Completing the Square for Multivariate Normal Model

Hendra Bunyamin

A Forgiven Sinner and Lecturer at Maranatha Christian University

github.com/hbunyamin
twitter.com/hendrabunyamin
hendra.bunyamin@it.maranatha.edu

Home / data-science-2 / completing the square for multivariate normal model

Completing the Square for Multivariate Normal ModelTweet

The subchapter 3.5 of Bayesian Data Analysis Third Edition gives distributional results of Bayesian inference for the parameters of a multivariate normal distribution with a known variance. Additionally, this article discusses the derivation of those results (Equation 3.13 of the book) in gory details.

$\pmb{\text{Figure 1}}$: A posterior distribution equals to a likelihood times a prior divided by a piece of evidence. Image taken from Wikipedia, some rights reserved.

Suppose we have a model for an observable vector $y$ of $d$ components, that is $y$ is a column vector of $d \times 1$, with the multivariate normal distribution,

\[\begin{equation} y \mid \mu, \Sigma \sim \text{N}(\mu, \Sigma) \tag{1}\label{eq:mvn-one-sample} \end{equation}\]

where $\mu$ is a column vector of length $d$ and $\Sigma$ is a known $d \times d$ variance matrix, which is symmetric and positive definite. Therefore, the likelihood function for a single observation is

\[\begin{equation} \Pr(y \mid \mu, \Sigma) \propto \lvert \Sigma \rvert^{-1/2} \exp \left( - \frac{1}{2} (y-\mu)^T \Sigma^{-1} (y - \mu) \right), \tag{2}\label{eq:likelihood-one-sample} \end{equation}\]

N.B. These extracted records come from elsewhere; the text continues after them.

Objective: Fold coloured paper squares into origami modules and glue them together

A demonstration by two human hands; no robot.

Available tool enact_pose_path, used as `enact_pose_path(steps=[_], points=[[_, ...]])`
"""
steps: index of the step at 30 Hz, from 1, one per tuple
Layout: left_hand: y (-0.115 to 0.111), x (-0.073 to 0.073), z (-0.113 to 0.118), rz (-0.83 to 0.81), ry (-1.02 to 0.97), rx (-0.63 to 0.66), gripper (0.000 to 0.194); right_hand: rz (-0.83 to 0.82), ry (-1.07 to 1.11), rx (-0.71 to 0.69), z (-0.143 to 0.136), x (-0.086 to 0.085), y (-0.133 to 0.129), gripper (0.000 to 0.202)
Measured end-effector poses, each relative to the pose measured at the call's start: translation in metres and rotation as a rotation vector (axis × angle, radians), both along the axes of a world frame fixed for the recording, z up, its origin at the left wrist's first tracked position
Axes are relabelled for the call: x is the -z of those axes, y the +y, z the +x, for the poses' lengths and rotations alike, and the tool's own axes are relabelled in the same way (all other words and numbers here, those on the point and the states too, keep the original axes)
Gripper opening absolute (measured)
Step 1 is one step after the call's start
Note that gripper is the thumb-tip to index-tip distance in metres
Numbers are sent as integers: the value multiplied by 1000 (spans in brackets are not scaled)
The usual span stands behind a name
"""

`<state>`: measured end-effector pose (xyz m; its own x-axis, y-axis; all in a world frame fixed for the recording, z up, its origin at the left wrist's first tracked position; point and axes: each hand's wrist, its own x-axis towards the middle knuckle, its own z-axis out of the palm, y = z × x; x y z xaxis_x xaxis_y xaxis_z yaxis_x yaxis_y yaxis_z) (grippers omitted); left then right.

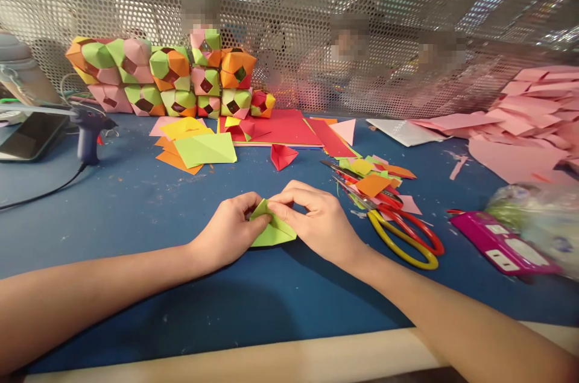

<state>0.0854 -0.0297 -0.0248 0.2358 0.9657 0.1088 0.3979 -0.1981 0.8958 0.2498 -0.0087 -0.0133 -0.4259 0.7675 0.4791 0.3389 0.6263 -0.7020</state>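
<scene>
A partly folded piece of light green paper (275, 234) is held between my two hands, just above the blue table. My left hand (230, 229) grips its left side, with the thumb lying across the front. At the upper right of the paper, my right hand (319, 220) pinches it between thumb and fingers. The fingers behind the sheet are partly hidden. Beyond my hands lies a small red folded paper piece (283, 156). Square sheets in green (205, 149), yellow and orange lie overlapped to the left of it.
Folded paper balls (170, 69) are stacked against a perforated metal screen (289, 39). Scissors (407, 232) and paper scraps (373, 181) lie right of my hands. Further right are a magenta power strip (504, 244) and pink paper (534, 111). A glue gun (88, 136) stands left, its cord trailing.
</scene>
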Motion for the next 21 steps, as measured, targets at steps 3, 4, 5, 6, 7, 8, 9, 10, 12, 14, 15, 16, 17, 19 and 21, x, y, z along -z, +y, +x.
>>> enact_pose_path(steps=[3,4,5,6,7,8,9,10,12,14,15,16,17,19,21], points=[[-1,0,1,40,61,11,14,74,9,-9,-1,-1,-2,11],[-1,0,1,49,78,14,14,93,7,-13,-1,-1,-2,11],[-1,0,1,53,86,16,15,105,3,-17,-2,-2,-2,12],[-1,-1,1,55,83,12,16,110,-1,-19,-2,-2,-2,13],[-1,-1,1,54,73,-3,16,109,-2,-16,-1,-2,-2,12],[-1,-1,1,49,56,-28,17,102,-2,-9,-1,-2,-1,9],[0,-1,1,42,30,-65,18,89,-5,2,-1,-1,0,8],[1,-1,0,31,-4,-109,19,75,-9,18,0,0,2,8],[4,0,-2,-1,-83,-187,21,50,-21,52,1,2,5,9],[6,1,-3,-33,-147,-224,22,32,-36,73,2,5,7,12],[7,2,-3,-42,-164,-229,22,31,-39,79,2,6,8,13],[8,2,-4,-50,-172,-225,21,31,-43,84,2,7,9,13],[8,2,-3,-55,-176,-215,18,37,-47,86,2,7,9,13],[7,1,-3,-66,-192,-179,8,72,-53,83,2,7,10,13],[6,-1,-1,-72,-209,-125,12,122,-63,65,2,6,10,14]])
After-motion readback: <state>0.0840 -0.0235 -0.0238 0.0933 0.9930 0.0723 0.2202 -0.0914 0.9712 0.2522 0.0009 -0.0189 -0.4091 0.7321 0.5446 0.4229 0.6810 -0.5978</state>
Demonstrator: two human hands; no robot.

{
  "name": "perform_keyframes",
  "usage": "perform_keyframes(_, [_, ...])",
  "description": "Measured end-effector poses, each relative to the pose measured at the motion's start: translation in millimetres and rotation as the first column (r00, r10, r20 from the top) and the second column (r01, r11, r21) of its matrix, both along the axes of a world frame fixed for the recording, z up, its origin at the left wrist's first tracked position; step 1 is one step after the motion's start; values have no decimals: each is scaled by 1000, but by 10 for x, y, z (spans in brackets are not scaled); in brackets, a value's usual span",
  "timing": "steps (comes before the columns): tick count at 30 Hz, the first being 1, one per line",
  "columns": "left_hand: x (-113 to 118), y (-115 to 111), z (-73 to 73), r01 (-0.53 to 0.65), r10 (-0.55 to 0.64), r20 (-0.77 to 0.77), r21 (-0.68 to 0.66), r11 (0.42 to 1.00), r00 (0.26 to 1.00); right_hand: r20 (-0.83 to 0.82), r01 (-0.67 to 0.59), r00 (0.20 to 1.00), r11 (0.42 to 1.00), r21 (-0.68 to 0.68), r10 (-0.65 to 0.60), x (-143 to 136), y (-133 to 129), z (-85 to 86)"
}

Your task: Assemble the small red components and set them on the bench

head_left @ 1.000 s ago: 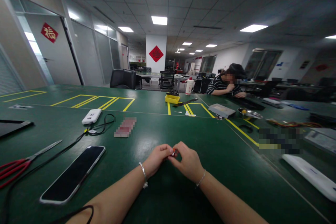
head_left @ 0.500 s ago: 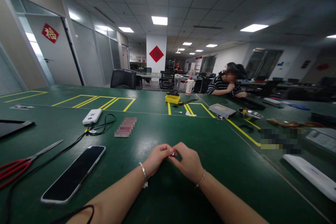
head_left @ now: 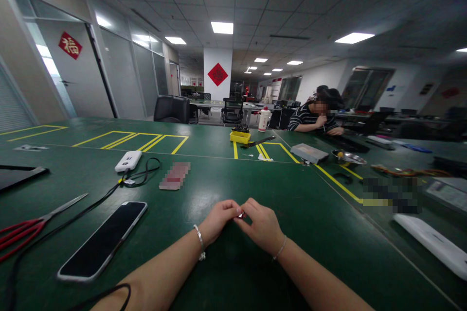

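Between my fingertips is a small red and white object [head_left: 241, 214], mostly covered, too small to name. My left hand [head_left: 221, 218] pinches it from the left side with thumb and forefinger. From the right, my right hand [head_left: 260, 223] bends its fingers over the same object, thumb underneath. Both hands are closed and meet just above the green table [head_left: 204, 175]. To the left of my left forearm lies a phone [head_left: 105, 240] with a dark screen and a pale case.
Red-handled scissors [head_left: 40, 226], a white power bank [head_left: 128, 161] and a black cable [head_left: 91, 204] lie left. A yellow box [head_left: 240, 136] and a white bottle [head_left: 263, 119] stand farther back. A long white device [head_left: 430, 245] lies right. A person [head_left: 315, 115] sits across the table.
The small object has turned slightly between my fingers: its orange part no longer shows. My hands stay in nearly the same place.
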State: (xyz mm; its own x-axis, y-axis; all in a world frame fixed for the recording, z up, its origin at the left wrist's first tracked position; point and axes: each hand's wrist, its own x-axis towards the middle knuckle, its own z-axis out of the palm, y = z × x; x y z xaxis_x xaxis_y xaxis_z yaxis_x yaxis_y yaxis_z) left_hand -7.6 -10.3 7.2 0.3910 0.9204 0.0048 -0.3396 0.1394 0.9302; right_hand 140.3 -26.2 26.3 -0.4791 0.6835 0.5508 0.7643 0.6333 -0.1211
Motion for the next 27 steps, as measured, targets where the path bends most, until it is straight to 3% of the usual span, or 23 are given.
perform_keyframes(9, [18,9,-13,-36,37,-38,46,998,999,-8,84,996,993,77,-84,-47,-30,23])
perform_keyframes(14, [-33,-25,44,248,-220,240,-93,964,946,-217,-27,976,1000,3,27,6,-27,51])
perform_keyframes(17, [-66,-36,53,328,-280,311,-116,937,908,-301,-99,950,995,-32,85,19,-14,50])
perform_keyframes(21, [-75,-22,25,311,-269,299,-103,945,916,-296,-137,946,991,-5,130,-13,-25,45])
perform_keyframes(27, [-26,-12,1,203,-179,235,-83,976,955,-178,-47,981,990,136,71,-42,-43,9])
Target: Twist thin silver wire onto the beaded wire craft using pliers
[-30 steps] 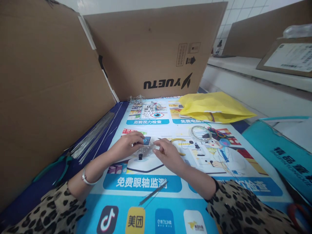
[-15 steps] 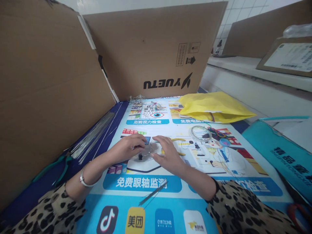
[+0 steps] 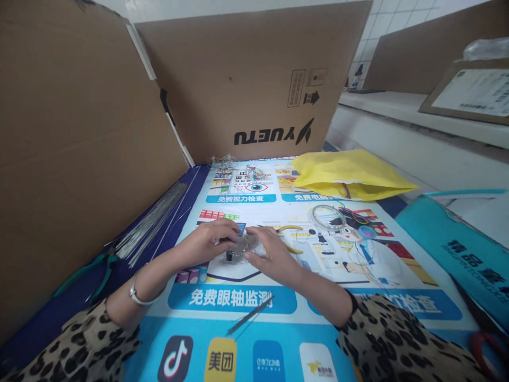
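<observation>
Between my two hands is a small, round, greyish wire piece (image 3: 243,245) with shiny specks along it; its fine detail is too small to make out. My left hand (image 3: 210,239) has thumb and fingers closed on its left edge. On the other side, my right hand (image 3: 274,255) holds the right edge, thumb below and fingers curled above. A pair of pliers with yellow handles (image 3: 295,249) lies just behind my right hand, which partly hides it. Nearer to me, a small bundle of thin dark wires (image 3: 249,315) rests on the printed sheet (image 3: 151,323).
Long silvery wires (image 3: 153,225) and green-handled pliers (image 3: 101,273) lie at left. A round clear container (image 3: 326,217) and coloured cords (image 3: 360,215) sit to the right, before a yellow pouch (image 3: 353,172). Cardboard panels (image 3: 246,79) stand behind and left; a teal package (image 3: 457,249) lies right.
My right hand's fingers have shifted slightly left, and its thumb has moved a little along the wire piece. My left hand stays almost still.
</observation>
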Action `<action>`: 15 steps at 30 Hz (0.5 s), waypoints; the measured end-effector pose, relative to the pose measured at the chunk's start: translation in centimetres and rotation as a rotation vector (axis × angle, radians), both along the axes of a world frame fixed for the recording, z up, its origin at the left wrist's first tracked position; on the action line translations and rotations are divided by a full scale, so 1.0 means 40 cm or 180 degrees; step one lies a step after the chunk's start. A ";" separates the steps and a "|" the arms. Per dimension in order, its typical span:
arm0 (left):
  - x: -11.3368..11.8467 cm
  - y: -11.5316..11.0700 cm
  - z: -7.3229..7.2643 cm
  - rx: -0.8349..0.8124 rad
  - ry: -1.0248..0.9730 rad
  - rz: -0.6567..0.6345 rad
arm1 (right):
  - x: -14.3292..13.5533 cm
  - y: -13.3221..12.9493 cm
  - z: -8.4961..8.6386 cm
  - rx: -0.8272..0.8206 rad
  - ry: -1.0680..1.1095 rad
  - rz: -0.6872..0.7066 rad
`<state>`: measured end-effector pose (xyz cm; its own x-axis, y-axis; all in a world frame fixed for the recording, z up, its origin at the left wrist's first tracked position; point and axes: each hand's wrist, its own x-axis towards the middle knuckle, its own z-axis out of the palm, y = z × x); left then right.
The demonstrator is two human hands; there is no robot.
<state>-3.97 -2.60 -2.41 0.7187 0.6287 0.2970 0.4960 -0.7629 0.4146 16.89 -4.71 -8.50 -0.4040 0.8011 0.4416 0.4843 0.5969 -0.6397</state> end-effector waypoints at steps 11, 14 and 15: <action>-0.002 0.003 -0.010 0.0013 0.0025 0.0030 | -0.004 0.000 0.002 -0.0239 -0.0207 -0.0048; -0.003 0.004 -0.011 0.0009 0.0045 0.0037 | -0.006 0.001 0.004 -0.0284 -0.0264 -0.0086; -0.002 0.004 -0.011 0.0006 0.0046 0.0037 | -0.006 0.001 0.004 -0.0299 -0.0286 -0.0100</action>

and for a sample of $n$ independent and identically distributed observations, $y_1, \ldots, y_n$, is

\[\begin{align} \Pr( y_1, \ldots, y_n \mid \mu, \Sigma ) &\propto \prod_{i=1}^{n}{ \Pr( y_i \mid \mu, \Sigma ) } \tag{3}\label{eq:likelihood-samples-1} \\ &= \prod_{i=1}^{n}{ \lvert \Sigma \rvert^{-1/2} \exp \left( - \frac{1}{2} (y_i-\mu)^T \Sigma^{-1} (y_i - \mu) \right) } \tag{4}\label{eq:likelihood-samples-2} && \text{using Equation }\eqref{eq:likelihood-one-sample} \\ &= \prod_{i=1}^{n}{ \lvert \Sigma \rvert^{-1/2} } \prod_{i=1}^{n}{\exp \left( - \frac{1}{2} (y_i-\mu)^T \Sigma^{-1} (y_i - \mu) \right) } \tag{5}\label{eq:likelihood-samples-3} \\ &= \lvert \Sigma \rvert^{-n/2} \exp \left( - \frac{1}{2} \sum_{i=1}^{n}{(y_i-\mu)^T \Sigma^{-1} (y_i - \mu)} \right). \tag{6}\label{eq:likelihood-samples-4} \\ \end{align}\]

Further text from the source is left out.